Earlier posts are available on our legacy forum HERE

by rickroll

no

i was saying at least there's a silver lining to have that nutbag in that role

but keep on projecting nonsense on fairly mainstream centrist positions and view everyone you slightly disagree with as hitler - i can see that's working quite well for everyone

I just don’t get how anyone can acknowledge that RFK is in fact a nutbag and be “somewhat happy” about him being in such an influential and important role - especially when the highest profile and most vocal positions he took were on vaccines.

And I also don’t get how anyone can be shocked or even disappointed that his actions so far have aligned with this.

I didn’t say anything about Hitler. The criticism of RFK in particular isn’t that he’s a “facist” at all. It’s that he is pushing a fringe agenda with no scientific backing that is most likely to harm and kill babies and children for a generation. That is not a slight disagreement and no amount of red dye removal or restrictions on vaguely defined “ultra processing” is worth even a fraction of the harm and cost he is causing.


Here you go guys. Processed food isn't the problem.

Well not the major problem.

BREAKING: Peer-Reviewed Reanalysis of the Henry Ford Birth Cohort Study Finds Vaccinated Children Sicker Across All 22 Chronic Disease Categories


Ahh yes, a paper published in an explicitly anti-vac journal that has previously published "peer-reviewed" papers with claims such as there being nanobots in COVID-19 vaccines and whose editor-in-chief is a linguist (i.e. not even a scientist, let alone a medical one) with a book pushing the debunked claims of vaccines causing autism.

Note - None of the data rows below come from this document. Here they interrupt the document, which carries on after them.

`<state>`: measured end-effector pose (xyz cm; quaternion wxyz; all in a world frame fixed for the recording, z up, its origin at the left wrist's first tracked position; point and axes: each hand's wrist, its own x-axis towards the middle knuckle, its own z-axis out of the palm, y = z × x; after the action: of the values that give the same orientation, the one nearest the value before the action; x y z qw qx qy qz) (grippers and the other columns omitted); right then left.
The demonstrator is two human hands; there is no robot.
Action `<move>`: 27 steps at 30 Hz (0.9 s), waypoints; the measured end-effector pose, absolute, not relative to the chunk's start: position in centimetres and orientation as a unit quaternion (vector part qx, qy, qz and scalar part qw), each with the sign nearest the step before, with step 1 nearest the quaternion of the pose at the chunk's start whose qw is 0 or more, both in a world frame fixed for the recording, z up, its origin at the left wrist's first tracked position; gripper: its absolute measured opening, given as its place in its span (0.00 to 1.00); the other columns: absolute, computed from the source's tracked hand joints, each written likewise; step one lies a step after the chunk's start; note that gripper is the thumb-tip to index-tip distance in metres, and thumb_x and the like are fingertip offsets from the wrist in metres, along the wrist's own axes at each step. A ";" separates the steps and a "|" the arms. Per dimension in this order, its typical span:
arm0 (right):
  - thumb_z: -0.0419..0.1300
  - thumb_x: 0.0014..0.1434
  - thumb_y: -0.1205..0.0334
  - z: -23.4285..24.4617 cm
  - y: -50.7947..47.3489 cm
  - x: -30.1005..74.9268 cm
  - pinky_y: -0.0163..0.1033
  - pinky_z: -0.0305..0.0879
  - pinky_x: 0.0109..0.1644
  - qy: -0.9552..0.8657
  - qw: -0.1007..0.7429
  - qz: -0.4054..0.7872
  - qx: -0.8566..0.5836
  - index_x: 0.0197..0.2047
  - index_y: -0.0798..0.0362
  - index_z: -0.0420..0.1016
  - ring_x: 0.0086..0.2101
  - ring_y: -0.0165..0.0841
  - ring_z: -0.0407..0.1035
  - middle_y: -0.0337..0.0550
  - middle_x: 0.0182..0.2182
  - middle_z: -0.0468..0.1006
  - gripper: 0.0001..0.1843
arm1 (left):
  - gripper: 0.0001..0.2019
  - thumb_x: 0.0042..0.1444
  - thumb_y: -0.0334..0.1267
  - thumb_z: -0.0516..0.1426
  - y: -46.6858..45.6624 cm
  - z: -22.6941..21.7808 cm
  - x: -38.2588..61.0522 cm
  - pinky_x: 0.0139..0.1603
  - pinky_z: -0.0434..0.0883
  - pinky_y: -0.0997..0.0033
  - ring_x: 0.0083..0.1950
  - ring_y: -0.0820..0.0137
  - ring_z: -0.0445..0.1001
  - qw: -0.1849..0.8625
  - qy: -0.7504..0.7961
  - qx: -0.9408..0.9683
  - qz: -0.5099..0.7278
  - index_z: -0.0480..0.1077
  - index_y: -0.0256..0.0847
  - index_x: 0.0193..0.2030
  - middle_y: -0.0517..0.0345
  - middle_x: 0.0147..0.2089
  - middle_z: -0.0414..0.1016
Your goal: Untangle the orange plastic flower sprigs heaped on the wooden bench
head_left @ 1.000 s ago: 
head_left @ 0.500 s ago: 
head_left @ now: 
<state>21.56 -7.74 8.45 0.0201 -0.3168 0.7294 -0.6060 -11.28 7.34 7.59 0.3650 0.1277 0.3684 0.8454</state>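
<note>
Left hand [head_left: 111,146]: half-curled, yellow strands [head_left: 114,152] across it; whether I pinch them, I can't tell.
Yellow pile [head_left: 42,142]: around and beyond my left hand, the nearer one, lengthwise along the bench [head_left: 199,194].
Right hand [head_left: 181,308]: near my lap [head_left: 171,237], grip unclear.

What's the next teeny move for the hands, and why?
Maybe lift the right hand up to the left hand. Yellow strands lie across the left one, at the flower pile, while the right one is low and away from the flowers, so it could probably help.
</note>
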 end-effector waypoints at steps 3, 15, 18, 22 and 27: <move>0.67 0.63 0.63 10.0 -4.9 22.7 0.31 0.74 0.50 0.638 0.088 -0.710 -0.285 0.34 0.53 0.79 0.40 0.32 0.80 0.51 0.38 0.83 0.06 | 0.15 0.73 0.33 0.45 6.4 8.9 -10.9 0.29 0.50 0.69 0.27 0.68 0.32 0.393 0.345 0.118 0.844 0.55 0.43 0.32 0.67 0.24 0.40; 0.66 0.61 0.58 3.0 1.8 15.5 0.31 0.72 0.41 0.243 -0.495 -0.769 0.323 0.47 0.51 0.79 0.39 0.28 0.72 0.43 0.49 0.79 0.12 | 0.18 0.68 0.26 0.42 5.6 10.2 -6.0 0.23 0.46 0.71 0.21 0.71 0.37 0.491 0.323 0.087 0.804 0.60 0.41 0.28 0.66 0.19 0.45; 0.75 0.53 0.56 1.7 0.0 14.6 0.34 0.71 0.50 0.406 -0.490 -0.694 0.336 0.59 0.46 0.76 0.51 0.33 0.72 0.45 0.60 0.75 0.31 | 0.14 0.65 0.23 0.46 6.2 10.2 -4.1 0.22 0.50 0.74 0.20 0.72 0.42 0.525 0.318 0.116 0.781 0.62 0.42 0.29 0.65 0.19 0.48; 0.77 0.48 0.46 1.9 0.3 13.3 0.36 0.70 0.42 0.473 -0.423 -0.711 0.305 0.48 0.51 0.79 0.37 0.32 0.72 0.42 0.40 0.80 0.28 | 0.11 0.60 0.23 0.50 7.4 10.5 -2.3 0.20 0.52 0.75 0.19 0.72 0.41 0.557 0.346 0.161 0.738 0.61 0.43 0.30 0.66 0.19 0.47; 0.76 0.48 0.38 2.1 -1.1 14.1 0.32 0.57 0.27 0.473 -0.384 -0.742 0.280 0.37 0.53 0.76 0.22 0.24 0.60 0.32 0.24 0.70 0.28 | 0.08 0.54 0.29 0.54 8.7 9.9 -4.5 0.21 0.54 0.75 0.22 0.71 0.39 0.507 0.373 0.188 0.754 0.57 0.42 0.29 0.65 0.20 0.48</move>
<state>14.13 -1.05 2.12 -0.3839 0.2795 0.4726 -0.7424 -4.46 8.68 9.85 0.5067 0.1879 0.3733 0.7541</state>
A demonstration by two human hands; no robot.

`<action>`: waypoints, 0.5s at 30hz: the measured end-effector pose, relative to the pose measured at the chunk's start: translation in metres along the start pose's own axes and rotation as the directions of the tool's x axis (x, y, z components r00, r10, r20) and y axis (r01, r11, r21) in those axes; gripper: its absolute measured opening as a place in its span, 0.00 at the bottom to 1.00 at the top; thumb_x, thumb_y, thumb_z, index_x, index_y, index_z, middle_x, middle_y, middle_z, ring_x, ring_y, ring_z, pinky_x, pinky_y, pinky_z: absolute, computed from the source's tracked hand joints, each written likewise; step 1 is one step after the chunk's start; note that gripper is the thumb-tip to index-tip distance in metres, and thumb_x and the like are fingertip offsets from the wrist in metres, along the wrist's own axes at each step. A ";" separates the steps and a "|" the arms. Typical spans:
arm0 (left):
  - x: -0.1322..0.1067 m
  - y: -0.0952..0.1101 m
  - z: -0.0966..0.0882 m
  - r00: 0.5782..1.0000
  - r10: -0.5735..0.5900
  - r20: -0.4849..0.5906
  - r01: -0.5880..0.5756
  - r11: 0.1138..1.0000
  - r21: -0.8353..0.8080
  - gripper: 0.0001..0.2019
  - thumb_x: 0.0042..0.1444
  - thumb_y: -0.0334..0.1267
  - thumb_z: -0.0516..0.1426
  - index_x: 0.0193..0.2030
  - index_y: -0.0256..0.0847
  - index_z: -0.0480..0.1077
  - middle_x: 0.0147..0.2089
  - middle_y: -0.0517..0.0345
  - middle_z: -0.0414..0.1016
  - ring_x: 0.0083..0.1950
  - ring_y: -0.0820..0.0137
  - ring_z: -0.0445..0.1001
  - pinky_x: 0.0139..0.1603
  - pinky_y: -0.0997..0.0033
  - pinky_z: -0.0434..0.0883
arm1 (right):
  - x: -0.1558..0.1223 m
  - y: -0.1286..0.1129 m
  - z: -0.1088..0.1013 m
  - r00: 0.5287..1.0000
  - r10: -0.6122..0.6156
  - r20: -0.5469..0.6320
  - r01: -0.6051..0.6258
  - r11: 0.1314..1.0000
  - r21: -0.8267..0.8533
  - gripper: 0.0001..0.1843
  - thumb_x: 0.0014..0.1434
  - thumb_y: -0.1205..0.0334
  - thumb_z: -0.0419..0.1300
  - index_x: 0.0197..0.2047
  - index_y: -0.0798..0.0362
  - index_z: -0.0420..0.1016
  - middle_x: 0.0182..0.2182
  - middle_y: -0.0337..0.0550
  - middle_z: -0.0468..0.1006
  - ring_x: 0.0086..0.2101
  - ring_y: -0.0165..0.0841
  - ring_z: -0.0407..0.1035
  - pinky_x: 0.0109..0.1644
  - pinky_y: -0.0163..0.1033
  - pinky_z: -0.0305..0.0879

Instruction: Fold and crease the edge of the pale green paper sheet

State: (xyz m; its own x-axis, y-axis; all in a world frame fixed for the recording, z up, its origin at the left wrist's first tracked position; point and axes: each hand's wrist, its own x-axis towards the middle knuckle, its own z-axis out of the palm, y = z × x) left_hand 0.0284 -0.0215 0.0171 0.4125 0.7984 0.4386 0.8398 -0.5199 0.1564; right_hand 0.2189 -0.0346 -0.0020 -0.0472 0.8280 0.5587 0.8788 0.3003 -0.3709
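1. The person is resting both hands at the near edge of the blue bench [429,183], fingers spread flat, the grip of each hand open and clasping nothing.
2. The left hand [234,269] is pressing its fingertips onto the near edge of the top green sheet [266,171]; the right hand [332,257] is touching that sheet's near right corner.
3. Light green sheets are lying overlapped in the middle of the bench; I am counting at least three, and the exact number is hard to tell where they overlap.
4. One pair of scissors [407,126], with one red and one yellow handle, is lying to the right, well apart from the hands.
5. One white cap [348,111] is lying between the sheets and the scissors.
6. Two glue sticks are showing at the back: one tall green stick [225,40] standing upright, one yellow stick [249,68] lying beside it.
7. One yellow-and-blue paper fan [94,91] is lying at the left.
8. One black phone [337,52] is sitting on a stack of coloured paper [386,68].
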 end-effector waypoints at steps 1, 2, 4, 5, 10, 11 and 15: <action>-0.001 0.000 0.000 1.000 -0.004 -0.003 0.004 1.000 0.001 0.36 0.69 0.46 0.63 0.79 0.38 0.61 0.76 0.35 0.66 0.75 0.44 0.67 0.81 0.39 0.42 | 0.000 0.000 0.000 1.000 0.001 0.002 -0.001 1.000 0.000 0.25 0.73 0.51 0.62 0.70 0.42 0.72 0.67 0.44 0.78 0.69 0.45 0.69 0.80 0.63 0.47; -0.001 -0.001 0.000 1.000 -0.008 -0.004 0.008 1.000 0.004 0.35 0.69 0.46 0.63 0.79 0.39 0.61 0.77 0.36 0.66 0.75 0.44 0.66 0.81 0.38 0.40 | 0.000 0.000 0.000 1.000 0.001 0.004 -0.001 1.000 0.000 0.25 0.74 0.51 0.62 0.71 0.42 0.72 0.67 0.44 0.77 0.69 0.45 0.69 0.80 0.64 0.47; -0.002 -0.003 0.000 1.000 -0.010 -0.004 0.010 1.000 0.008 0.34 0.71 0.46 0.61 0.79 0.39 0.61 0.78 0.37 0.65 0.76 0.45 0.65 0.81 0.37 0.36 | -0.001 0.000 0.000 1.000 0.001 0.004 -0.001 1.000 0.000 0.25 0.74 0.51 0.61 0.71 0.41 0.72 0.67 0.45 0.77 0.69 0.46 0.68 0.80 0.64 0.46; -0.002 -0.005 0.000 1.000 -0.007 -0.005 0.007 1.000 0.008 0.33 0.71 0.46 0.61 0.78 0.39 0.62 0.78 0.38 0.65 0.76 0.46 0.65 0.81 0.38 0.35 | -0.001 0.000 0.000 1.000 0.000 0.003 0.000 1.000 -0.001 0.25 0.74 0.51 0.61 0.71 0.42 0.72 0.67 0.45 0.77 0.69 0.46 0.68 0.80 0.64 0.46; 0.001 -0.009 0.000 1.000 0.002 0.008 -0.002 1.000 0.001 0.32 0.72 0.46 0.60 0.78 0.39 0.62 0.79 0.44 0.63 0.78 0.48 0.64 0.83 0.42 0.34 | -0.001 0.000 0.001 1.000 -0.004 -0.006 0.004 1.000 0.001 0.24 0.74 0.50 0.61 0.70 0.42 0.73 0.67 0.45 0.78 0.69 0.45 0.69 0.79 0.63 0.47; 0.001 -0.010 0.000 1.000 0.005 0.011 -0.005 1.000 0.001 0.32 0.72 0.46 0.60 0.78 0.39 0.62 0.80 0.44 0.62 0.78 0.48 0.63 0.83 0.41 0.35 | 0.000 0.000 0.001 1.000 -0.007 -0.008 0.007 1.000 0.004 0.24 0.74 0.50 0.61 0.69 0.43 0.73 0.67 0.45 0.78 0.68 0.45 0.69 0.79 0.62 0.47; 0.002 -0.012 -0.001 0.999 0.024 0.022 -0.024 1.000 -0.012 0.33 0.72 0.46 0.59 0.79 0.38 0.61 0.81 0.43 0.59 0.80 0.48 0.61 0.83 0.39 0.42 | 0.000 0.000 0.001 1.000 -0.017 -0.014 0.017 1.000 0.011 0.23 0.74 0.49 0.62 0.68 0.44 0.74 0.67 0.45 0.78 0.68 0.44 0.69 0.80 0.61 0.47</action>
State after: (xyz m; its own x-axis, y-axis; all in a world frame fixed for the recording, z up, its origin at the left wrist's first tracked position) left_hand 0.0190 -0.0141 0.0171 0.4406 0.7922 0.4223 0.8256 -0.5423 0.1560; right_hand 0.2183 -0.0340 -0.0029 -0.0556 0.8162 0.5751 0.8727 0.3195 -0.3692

Definitely a very reliable source that.




by Mr Rick

It would upset me a lot more if somebody used food stamps to buy caviar...

you can indeed buy caviar and any number of high priced luxury food items with foodstamps


by GTO2.0

I just don’t get how anyone can acknowledge that RFK is in fact a nutbag and be “somewhat happy” about him being in such an influential and important role - especially when the highest profile and most vocal positions he took were on vaccines. And I also don’t get how anyone can be shocked or even disappointed that his actions so far have aligned with this. I didn’t say anythin

there's nothing good about having him in that role - it was "well at least out of this disaster we'll remove unnecessary food coloring and other additives from our shelves"




by rickroll

there's nothing good about having him in that role - it was "well at least out of this disaster we'll remove unnecessary food coloring and other additives from our shelves"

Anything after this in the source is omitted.